3. Demais. – Parece que um pecado é tanto mais grave quanto maior o número daqueles que danifica. Ora, ao passo que o furto pode danificar a grandes e pequenos, a rapina só o pode aos fracos a que é possível fazer violência. Logo, parece mais grave o pecado de furto que o de rapina.
Mas, em contrário, as leis punem mais gravemente a rapina que o furto.
SOLUÇÃO. –A rapina e o furto são por natureza pecados, como já dissemos, por causa do involuntário daquele a quem priva do que é seu, sendo porém esse involuntário, no furto, por ignorância, e na rapina, por violência. Ora, o involuntário o é mais por violência do que por ignorância, porque a violência se opõe mais diretamente à vontade do que a ignorância. Logo, a rapina é mais grave pecado que o furto. - Mas há ainda outra razão: a rapina não somente causa dano a outrem nos seus bens, mas ainda lhe redunda numa certa ignomínia ou injúria. O que prepondera sobre a fraude ou o dolo, próprios do furto.

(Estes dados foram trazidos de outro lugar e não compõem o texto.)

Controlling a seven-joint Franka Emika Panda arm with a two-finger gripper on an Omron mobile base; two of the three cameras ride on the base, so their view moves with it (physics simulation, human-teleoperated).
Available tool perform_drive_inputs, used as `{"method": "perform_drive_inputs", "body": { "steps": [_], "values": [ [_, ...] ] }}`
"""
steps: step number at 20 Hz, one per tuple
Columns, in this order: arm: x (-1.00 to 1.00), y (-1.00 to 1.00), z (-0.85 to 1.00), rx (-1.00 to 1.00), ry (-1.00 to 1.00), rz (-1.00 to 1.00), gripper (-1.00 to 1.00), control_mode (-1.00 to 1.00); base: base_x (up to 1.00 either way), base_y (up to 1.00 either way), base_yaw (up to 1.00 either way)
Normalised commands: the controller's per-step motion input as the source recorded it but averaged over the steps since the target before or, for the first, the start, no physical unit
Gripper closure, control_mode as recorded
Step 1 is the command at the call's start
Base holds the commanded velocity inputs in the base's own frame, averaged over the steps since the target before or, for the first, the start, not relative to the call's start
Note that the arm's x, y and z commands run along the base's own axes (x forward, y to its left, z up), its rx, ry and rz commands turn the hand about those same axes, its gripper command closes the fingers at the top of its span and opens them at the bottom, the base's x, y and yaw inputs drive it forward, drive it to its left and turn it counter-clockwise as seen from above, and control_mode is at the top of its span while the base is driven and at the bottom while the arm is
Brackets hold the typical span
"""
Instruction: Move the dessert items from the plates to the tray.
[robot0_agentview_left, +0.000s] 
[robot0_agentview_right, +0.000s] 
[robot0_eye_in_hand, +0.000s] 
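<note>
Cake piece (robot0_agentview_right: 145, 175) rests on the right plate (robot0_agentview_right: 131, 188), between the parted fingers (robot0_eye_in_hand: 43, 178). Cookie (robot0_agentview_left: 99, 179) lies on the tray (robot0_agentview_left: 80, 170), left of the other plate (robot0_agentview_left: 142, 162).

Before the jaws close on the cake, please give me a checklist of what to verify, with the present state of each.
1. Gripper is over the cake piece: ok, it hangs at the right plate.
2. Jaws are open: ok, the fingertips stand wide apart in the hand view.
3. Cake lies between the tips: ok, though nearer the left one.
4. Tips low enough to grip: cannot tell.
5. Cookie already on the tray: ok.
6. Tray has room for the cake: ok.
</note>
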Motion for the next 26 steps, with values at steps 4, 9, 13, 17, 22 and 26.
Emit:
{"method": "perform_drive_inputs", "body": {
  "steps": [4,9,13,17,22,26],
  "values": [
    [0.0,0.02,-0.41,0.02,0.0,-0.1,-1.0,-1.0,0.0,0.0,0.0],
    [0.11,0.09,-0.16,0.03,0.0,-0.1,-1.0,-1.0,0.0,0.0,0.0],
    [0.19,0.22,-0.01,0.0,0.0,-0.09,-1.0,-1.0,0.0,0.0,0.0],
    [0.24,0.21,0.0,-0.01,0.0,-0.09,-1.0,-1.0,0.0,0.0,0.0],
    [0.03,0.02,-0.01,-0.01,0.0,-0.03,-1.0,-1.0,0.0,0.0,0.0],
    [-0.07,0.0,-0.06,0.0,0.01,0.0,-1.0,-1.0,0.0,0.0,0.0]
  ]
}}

Donde se deduz clara a RESPOSTA À PRIMEIRA OBJEÇÃO.
RESPOSTA À SEGUNDA. – Os homens, presos às causas sensíveis, mais se jactam da força externa, que se manifesta na rapina, do que da virtude interna, aniquilada pelo pecado. Por isso, menos se envergonham da rapina que do furto.
RESPOSTA À TERCEIRA. – Embora possamos danificar a mais pessoas pelo furto do que pela rapina, contudo podemos danificá-las mais gravemente pela rapina do que pelo furto. E por isso também a rapina é mais detestável.
O oitavo discute-se assim. – Parece que pode haver rapina, sem pecado.
1. – Pois, é presa o tomado com violência, o que parece constituir a essência da rapina, conforme já se viu. Ora, é lícito tomar certas coisas aos inimigos, conforme Ambrósio. A disciplina militar exige que todas as presas caídas em poder do vencedor sejam conservadas para o rei, isto é, para que as distribua. Logo, a rapina é lícita em alguns casos.
2. Demais. – É lícito tirar a uma pessoa o que lhe não pertence. Ora, as coisas que tem os infiéis não lhes pertencem, conforme o diz Agostinho. Falsamente chamais vossas as coisas que nem possuís justamente e das quais devereis ser privados segundo as leis dos reis da terra. Logo, parece lícito exercer a rapina sobre os bens dos infiéis.
3. Demais. – Os reis da terra extorquem violentamente dos seus súditos muitas coisas, o que parece constituir, por natureza mesmo, a rapina. Ora, parece excessivo dizer que pecam, assim agindo; porque então quase todos os reis se condenariam. Logo, a rapina é lícita em alguns casos.
Mas, em contrário, de tudo o que nos apossamos licitamente podemos fazer sacrifício ou oferta a Deus. Ora, não o podemos fazer, da rapina, conforme à Escritura. Eu sou o Senhor, que amo a justiça e que aborreço os holocaustos que veem de rapina. Logo, apoderarmo-nos de uma coisa pela rapina no é lícito.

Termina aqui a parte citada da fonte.